Cynthia Fleury : En fait, je ne « plaide » nullement pour une « société du care », ou une « éthique du care » appliquée à tous les champs de la société, comme si cela relevait d’une nouvelle novlangue. Je ne suis d’ailleurs pas une « philosophe du soin ». Mon travail est basiquement celui d’une enseignante-chercheuse en philosophie politique et morale, qui interroge la qualité des processus d’individuation et comment ils se relient (aux), et soutiennent, les outils – institutionnels ou non – de la régulation démocratique.
Prenons la charte du Verstohlen qui défend le type de modélisations et d’expériences que nous « designons » pour penser et vivre en contexte anthropocénique : l’enjeu est à la fois de ne pas nier les failles systémiques que nous allons endurer collectivement et individuellement, comme de ne pas simplement les subir, sans possibilité d’invention ou de résilience.

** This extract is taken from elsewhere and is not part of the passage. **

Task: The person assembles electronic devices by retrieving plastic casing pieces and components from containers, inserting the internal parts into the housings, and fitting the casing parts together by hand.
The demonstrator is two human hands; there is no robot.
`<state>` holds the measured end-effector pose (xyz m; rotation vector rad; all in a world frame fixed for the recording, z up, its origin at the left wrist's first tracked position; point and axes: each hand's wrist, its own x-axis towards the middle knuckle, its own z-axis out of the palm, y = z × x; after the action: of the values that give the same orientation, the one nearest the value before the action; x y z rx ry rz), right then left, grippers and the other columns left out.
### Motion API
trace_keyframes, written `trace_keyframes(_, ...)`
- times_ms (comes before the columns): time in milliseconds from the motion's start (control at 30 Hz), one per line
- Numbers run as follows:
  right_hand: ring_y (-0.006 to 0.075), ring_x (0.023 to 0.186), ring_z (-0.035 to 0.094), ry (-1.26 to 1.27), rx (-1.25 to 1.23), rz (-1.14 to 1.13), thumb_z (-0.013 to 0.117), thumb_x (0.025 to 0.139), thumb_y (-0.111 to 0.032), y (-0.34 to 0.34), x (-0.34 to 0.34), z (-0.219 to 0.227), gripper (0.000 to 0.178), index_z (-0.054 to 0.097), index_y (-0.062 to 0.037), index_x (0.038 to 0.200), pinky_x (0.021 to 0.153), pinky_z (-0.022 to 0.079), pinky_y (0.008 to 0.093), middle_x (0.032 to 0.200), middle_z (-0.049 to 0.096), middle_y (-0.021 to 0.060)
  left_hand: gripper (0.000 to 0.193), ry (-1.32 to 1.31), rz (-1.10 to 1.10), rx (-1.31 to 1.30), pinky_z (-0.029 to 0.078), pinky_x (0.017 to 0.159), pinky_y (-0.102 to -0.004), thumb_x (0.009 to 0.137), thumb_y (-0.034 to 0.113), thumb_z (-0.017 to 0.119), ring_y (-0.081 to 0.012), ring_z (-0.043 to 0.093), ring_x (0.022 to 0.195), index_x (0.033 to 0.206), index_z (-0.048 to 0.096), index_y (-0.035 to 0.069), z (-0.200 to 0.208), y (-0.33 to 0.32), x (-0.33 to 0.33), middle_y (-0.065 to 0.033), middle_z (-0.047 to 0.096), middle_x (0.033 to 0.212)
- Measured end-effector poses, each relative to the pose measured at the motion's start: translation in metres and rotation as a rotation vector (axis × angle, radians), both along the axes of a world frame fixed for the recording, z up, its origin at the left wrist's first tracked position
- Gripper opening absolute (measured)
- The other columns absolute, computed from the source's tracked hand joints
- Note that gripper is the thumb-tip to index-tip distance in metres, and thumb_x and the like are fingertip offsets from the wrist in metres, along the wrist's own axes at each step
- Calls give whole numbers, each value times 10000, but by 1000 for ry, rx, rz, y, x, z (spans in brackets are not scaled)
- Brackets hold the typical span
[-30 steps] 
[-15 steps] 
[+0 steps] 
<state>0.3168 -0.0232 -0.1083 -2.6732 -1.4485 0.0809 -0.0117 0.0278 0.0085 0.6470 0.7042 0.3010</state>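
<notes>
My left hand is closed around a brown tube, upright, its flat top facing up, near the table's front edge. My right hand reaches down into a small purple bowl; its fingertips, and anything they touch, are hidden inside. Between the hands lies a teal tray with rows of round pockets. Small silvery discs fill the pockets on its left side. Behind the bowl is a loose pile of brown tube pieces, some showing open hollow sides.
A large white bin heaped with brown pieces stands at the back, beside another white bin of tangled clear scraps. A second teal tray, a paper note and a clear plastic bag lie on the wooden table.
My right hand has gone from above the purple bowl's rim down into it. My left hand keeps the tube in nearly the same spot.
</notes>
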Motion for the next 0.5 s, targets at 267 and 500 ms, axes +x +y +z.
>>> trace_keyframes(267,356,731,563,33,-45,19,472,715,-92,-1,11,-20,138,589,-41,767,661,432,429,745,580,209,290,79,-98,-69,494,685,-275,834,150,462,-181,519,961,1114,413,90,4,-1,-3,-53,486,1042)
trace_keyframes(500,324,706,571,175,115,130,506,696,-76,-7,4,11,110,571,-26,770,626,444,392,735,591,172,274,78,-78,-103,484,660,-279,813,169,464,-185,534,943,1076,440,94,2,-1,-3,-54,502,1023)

Notre travail n’est pas étranger à la réflexion latourienne autour du « détail », sans parler des différents philosophes de l’« éthique du vivant » qui savent à quel point la dimension planétaire, terrestre, biosphérique, n’a strictement rien à voir avec la globalisation telle que nous l’entendons économiquement, voire idéologiquement. La mondialisation dans sa version globalisée et non terrienne renvoie à du réductionnisme, de l’uniformisation dangereuse. La dimension planétaire est constellaire, micrologique, elle est indissociable de la «révolution du détail », défendue par Latour. Le détail est une manière de saisir la sophistication de cette dimension planétaire qui renvoie à des équilibres écosystémiques très fins, à des lois de coopération créatrice extrêmement sophistiquées et qui demandent, au contraire, d’être très attentif à la singularité des choses, des systèmes endogènes, des milieux, etc., et pas du tout dans cette espèce de surplomb morne, qui passe totalement à côté du pacte d’intelligence fort qui existe entre les éléments de la vie.
Quand nous élaborons nos dispositifs de «design capacitaire », nous cherchons précisément à investir ces dynamiques de coopération, d’alliance créatrice, de «fonction soignante en partage » qui existent entre différents acteurs d’un écosystème. Et il ne s’agit nullement de s’en remettre au «collectif », comme s’il était lui-même une vision unifiée, une entité pure. Ces «vécus collectifs » sont très pluriels, et refondent les relations entre singularités. Le «verstohlen », c’est le «furtif », ce qui ne peut nous être volé, ou comment nous, sujets, individus, patients, citoyens, tel ou tel, nous pouvons expérimenter et faire évoluer tout système de gouvernance, local, national, international, par la prise en considération des vulnérabilités endogènes, qu’elles relèvent des blessures, des manques, des inégalités ou, plus banalement, des formes de conflictualité, de résistance, d’évitement. Ce paysage mental, imaginaire, d’«effondrement », nous y résistons, par la production d’une praxis de résistance qui est celle du «faire » indissociable du «penser ».